1968 Coronet 440. 318, 727, 3.23 rear end one wheel wonder.
Did I mention no keys were available. After we wrecked the inside, someone smaller than me had to squirrel into the trunk. Bonus; Commodore 64 and Atari 2600 with Donkey Kong in full working order.
Week 4.
Got tired of laying down inside. Started fighting all of the hen pecks outside. Most were just hen pecks as anticipated, but some were deeper wounds. Since we are on a 1 year build schedule, anything we opened up we addressed and primed to buy some time.
Week 8.
Lots of action. Interior prep and sealed with POR. LCA prepped and brace welded in by the kid.

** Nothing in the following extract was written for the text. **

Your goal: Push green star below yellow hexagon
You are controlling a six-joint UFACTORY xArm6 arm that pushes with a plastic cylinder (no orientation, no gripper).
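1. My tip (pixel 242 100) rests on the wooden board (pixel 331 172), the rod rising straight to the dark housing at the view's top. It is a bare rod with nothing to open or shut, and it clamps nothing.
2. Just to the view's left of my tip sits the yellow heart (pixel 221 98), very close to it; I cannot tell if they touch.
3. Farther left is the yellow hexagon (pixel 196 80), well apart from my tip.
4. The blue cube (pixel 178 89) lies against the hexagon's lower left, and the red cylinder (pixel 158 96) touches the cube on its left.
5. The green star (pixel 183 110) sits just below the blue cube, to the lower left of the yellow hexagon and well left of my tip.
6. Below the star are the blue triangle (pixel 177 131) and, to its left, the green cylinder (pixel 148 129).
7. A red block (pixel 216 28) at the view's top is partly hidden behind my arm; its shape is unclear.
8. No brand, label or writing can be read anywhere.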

K frame dressed and painted. LCA’s dressed and painted. Air box pulled. Steering column pulled.
Raining this weekend. 10/10/20. Eveantually I have to work on my own crap.
Got some parts rolling in this week to support the now typical Saturday, work on the Coronet activities. I made some calls on bigger items today and it appears every B Body produced is now being restored. Motors out 3 months, steering boxes 2 months, and even sway bars are hitting over a month. I guess we will have plenty of time to do body work. Vendors must be pretty happy about right now.

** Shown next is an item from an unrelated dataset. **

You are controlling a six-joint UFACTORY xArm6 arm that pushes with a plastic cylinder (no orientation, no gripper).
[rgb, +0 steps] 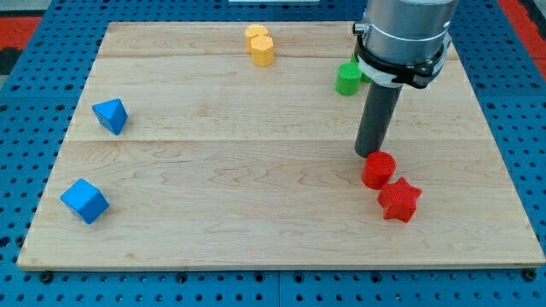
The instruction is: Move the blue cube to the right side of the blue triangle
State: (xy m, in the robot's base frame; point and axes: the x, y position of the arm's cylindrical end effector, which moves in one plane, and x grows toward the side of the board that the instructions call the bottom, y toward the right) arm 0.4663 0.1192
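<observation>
Blue cube (84,201) on wooden board (256,170), my tip (369,153) touching red cylinder (378,170), gripping nothing.

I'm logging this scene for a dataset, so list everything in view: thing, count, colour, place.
blue cube: one, blue, near the view's bottom-left corner of the board.
blue triangle: one, blue, view's left, above the cube.
yellow blocks: two, yellow, touching, view's top centre; shapes unclear.
green block: one, green, view's top right, partly hidden by the arm.
red cylinder: one, red, view's lower right.
red star: one, red, just below-right of the cylinder.
wooden board: one, pale wood, on a blue-and-red surface.
my tip: one, dark rod, right above the red cylinder, far from both blue blocks.
</observation>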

Parts hit so we worked the front end this weekend. Steering box is out about 4 weeks and rotors are inbound. My early guess was 600 man hours for this rebuild. It will be all of that.
15 year old minds can get creative. Again, we are building this to be driven. No show dogs.
I asked in the suspension section about the pivot shaft and got many thoughts on how these things rotate. Now that I have it together it appears that the bushing is subject to some rotational forces. I see why (1) they do not last very long and (2) why you can’t torque the shaft nut down until you are loaded at ride height. I used the original pressed in bushing but a great argument could be made for the poly with greasable shaft. Noted also was that the strut rod bushings take a bunch diagonal force as the LCA moves thru it’s movement limits.